Article Highlight | 9-Aug-2022

HKU Engineering research team develops coin-sized wearable biosensing platform for digital health

The University of Hong Kong

A team of researchers in the Faculty of Engineering of The University of Hong Kong (HKU) has developed a coin-sized system that can read weak electrochemical signals, which can be used for personalised health monitoring and measurement of such conditions as diabetes, cardiovascular diseases and mental health. The discovery was featured on the cover of the Journal of Analytical Chemistry.
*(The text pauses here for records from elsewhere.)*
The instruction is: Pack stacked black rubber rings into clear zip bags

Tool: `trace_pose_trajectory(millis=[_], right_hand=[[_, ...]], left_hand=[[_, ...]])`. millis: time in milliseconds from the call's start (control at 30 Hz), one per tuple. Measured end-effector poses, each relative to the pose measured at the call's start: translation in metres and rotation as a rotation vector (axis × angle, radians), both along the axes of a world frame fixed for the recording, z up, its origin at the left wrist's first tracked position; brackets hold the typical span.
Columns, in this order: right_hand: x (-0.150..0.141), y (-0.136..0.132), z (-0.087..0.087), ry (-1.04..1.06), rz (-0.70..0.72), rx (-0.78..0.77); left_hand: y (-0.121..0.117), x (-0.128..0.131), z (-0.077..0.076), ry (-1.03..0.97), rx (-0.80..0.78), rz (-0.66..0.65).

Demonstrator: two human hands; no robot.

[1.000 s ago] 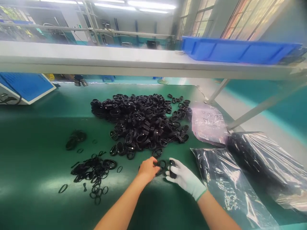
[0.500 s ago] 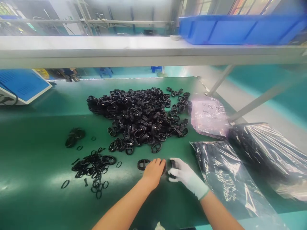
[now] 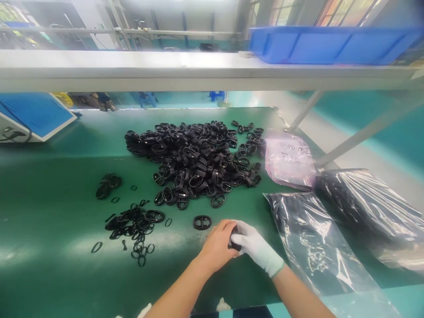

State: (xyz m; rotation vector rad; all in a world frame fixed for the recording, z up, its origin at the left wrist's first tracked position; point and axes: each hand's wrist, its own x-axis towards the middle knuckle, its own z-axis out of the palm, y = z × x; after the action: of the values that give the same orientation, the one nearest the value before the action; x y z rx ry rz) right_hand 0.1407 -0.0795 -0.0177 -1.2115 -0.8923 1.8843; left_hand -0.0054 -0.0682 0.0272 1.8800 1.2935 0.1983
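Note:
My bare left hand point(image 3: 217, 245) and my white-gloved right hand point(image 3: 253, 247) meet at the front of the green table, both closed around a coiled black cable point(image 3: 235, 239). Much of that coil is hidden by the fingers. Just left and beyond my left hand, another coiled cable point(image 3: 202, 222) lies flat with a band across its middle. Farther back is a large heap of coiled black cables point(image 3: 195, 159). To the left lies a loose pile of small black bands point(image 3: 130, 223), with one coil point(image 3: 154, 216) at its edge.
Clear plastic bags of black items point(image 3: 304, 234) point(image 3: 371, 207) and a pinkish bag point(image 3: 289, 159) lie at the right. A shelf point(image 3: 165, 70) with a blue bin point(image 3: 331, 44) spans above. A blue-topped box point(image 3: 36, 115) stands at the far left; dark coils point(image 3: 108, 185) lie nearer.
My two hands have come together, the left moving right to the coil in the right. The flat coil near my left hand is now uncovered. The view has shifted slightly.

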Motion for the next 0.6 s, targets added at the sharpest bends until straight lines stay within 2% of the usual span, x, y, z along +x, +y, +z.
trace_pose_trajectory(millis=[133,233,300,367,433,533,600], right_hand=[[-0.007,-0.006,0.003,0.028,-0.057,-0.029],[-0.003,-0.009,0.004,0.174,-0.019,-0.064],[0.004,-0.009,0.002,0.204,-0.040,-0.083],[0.013,-0.005,-0.004,0.138,-0.141,-0.118],[0.019,0.000,-0.011,0.016,-0.251,-0.151],[0.018,0.007,-0.017,-0.118,-0.288,-0.173],[0.014,0.009,-0.017,-0.135,-0.275,-0.183]], left_hand=[[-0.007,-0.002,-0.004,-0.079,-0.012,0.009],[-0.004,-0.016,-0.001,-0.066,-0.014,-0.003],[0.003,-0.029,0.002,-0.027,-0.026,0.034],[0.012,-0.038,0.002,0.084,-0.006,0.094],[0.017,-0.037,-0.003,0.273,0.056,0.111],[0.016,-0.015,-0.020,0.562,0.148,0.006],[0.012,0.002,-0.031,0.660,0.185,-0.073]])
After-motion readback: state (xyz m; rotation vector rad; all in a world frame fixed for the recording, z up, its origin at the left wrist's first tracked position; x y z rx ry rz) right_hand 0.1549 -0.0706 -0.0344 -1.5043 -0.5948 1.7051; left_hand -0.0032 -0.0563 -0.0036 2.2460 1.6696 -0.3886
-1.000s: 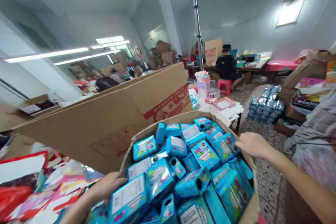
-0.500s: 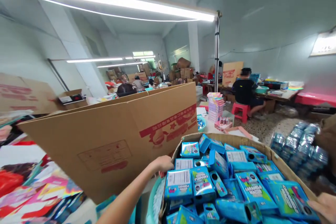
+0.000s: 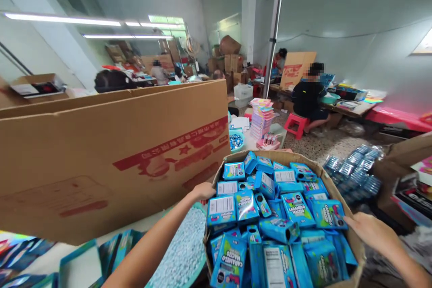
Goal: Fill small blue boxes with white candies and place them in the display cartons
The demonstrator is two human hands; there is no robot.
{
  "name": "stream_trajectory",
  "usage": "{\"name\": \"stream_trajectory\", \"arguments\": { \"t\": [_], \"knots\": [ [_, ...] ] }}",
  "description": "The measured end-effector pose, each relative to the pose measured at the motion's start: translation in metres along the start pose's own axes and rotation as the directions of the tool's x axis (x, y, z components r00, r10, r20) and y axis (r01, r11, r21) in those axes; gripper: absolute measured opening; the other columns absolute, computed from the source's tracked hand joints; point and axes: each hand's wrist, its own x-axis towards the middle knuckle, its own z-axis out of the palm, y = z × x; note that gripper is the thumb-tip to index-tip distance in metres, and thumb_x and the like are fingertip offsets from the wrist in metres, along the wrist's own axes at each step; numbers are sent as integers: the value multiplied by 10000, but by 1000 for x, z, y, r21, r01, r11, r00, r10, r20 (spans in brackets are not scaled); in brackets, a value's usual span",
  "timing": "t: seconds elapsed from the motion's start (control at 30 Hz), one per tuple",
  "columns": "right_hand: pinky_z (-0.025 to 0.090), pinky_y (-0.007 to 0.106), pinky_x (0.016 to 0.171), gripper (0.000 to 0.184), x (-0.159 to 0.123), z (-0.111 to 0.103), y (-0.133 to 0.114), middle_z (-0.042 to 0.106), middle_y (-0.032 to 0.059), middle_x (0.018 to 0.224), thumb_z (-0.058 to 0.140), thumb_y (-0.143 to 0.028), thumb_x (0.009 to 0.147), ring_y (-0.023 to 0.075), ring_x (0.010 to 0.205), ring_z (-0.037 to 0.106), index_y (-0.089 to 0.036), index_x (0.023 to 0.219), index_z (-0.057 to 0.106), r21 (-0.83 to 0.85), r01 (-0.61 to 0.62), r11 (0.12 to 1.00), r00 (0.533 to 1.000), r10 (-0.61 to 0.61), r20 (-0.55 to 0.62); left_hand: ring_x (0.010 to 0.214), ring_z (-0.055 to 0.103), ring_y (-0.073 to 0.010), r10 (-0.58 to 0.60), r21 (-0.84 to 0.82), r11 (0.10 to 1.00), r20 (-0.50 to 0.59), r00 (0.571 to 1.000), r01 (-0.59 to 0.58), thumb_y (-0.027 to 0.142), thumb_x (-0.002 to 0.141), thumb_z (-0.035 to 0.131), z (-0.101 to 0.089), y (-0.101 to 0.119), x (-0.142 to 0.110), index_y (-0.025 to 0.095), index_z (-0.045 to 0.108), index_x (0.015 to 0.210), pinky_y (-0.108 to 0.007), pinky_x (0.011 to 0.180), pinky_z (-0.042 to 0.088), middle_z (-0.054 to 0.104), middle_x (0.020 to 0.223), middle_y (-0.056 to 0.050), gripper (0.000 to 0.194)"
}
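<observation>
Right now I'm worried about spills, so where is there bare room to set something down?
Speckled floor shows bare between the red stool and wrapped bundles. A narrow white tabletop strip shows between the cardboard panel and open blue tray. Crowded: the carton between the left hand and right hand, full of blue boxes.

Caramelo boxes (image 3: 297, 209) look glossy; their carton (image 3: 290, 157), matt cardboard; pole (image 3: 275, 27), shiny metal

Bright blue packets (image 3: 297, 209) between left hand (image 3: 203, 191) and right hand (image 3: 369, 231), splashed with green, lettered in white! It's brown on the box (image 3: 358, 256) in their grip; brown too on the cardboard (image 3: 84, 139) beyond the left hand, banded and starred red, and below that hand, pale blue pellets (image 3: 184, 243) inside a turquoise basin (image 3: 201, 264)
</observation>
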Motion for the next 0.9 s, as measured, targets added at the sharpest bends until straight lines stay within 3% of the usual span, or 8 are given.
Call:
{"name": "stream_trajectory", "arguments": {
  "t": [0.17, 0.47, 0.67, 0.9],
  "knots": [
    [429, 368, 709, 495, 25, 5, 0, 689, 149, 794, 284, -480, 844, 320, 879, 653, -200, 602, 612, -37, 58, 998, 984, -51, 172, 598, 652, -185, -31, -57, 998, 27, 999, 32, 342, 762, 311, 29, 2, 37, 97, 653, 646, -256, 603, 507, 696, 726, -153, 437],
    [433, 374, 722, 510, 63, 37, -14, 684, 184, 905, 260, -430, 870, 324, 930, 639, -146, 767, 671, -143, 80, 986, 969, -43, 244, 571, 641, -189, -121, -156, 978, 108, 987, 137, 329, 770, 327, 84, -5, 71, 112, 614, 585, -259, 567, 504, 682, 674, -148, 406],
    [429, 372, 723, 471, 96, 46, -44, 678, 211, 941, 295, -367, 872, 328, 940, 633, -100, 827, 680, -145, 159, 977, 968, -126, 215, 576, 653, -205, -196, -157, 964, 131, 972, 216, 333, 784, 285, 93, -21, 88, 129, 562, 546, -259, 517, 502, 669, 653, -156, 419],
    [428, 361, 726, 389, 141, 47, -97, 678, 223, 944, 369, -304, 858, 319, 929, 639, -84, 856, 690, -76, 182, 980, 965, -164, 203, 634, 684, -201, -254, -135, 954, 108, 961, 267, 236, 784, 209, 92, -34, 103, 159, 511, 501, -227, 508, 520, 686, 702, -159, 422]
  ]
}}
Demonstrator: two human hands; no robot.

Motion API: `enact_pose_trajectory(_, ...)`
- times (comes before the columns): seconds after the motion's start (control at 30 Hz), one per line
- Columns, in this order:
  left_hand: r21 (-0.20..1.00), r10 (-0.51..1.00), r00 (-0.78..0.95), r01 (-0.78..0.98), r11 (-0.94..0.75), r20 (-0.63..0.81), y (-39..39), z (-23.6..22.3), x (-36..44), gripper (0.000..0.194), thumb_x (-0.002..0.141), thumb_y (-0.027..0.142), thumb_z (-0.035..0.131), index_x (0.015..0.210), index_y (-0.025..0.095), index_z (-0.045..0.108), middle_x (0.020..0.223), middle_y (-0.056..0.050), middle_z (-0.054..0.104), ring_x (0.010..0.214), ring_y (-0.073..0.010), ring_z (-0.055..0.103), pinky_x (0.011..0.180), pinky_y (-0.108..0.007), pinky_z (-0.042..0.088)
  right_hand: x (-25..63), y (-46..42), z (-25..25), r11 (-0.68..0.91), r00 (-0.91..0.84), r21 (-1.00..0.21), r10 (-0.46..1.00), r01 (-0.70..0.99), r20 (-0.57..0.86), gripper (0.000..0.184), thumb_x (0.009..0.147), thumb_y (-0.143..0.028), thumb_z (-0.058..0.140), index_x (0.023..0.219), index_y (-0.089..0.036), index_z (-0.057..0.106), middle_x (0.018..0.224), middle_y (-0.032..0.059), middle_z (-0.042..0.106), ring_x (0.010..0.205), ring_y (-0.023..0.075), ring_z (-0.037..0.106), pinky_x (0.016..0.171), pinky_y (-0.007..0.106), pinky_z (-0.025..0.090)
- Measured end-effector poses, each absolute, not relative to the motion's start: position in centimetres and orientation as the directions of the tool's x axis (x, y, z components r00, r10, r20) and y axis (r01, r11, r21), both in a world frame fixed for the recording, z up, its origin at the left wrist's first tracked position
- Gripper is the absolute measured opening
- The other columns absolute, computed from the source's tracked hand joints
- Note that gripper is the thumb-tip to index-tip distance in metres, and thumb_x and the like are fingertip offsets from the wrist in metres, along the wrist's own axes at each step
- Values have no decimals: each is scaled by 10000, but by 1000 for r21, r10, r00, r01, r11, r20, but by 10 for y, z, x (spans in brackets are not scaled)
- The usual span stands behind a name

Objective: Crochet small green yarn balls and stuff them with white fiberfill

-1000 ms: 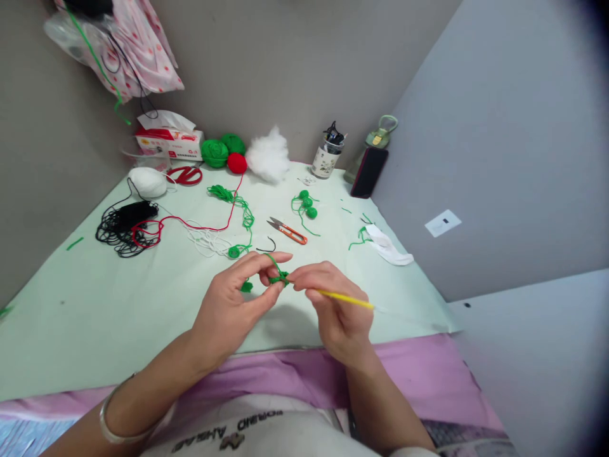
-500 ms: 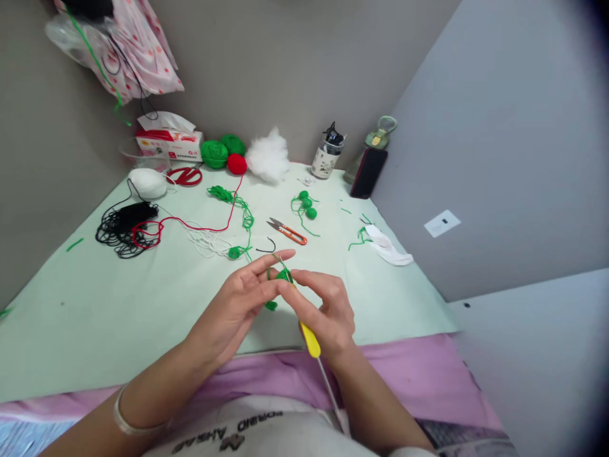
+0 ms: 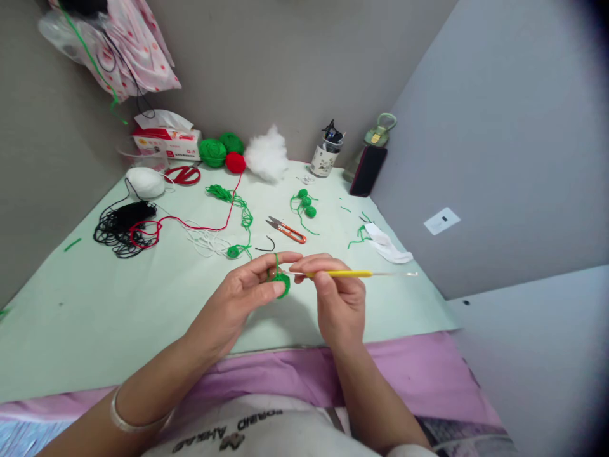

The PERfECT System – an acronym for Personalised Electronic Reader for Electrochemical Transistors – is the world’s smallest system of its kind, measuring 1.5 cm x 1.5 cm x 0.2 cm and weighing only 0.4 gramme. It is easily wearable, for instance integrated with a smartwatch or as a patch, to allow for continuous monitoring of biosignals such as glucose levels and antibody concentrations in blood and even sweat.

“Our wearable system is tiny, soft and imperceptible to wearers, and it can do continuous monitoring of our body condition. These features mean it has the potential to revolutionise healthcare technology,” said Dr Shiming Zhang of the Department of Electrical and Electronic Engineering, who leads the HKU WISE (wearable, intelligent and soft electronics) Research Group to develop the system.

The technology marks a big step forward for organic electrochemical transistors, which are widely considered to be the next-generation sensing technology because of their water stability and high sensitivity at low operating voltage (milli-volts) but which, until now, lacked a miniaturised wireless system to operate within.

The PERfECT wearable system fills that niche. It can precisely characterise the overall performance of the electrochemical transistor, with a data sampling rate as high as 200 kilosamples per second – a performance on par with bulky commercial equipment. But the price is only one-tenth of the commercial one.  It can also serve as a miniaturised electrochemical station for wearable devices and measure the outputs of other kinds of low-voltage transistors, such as electrolyte-gated field effect transistors and high-k dielectric-gated thin-film transistors.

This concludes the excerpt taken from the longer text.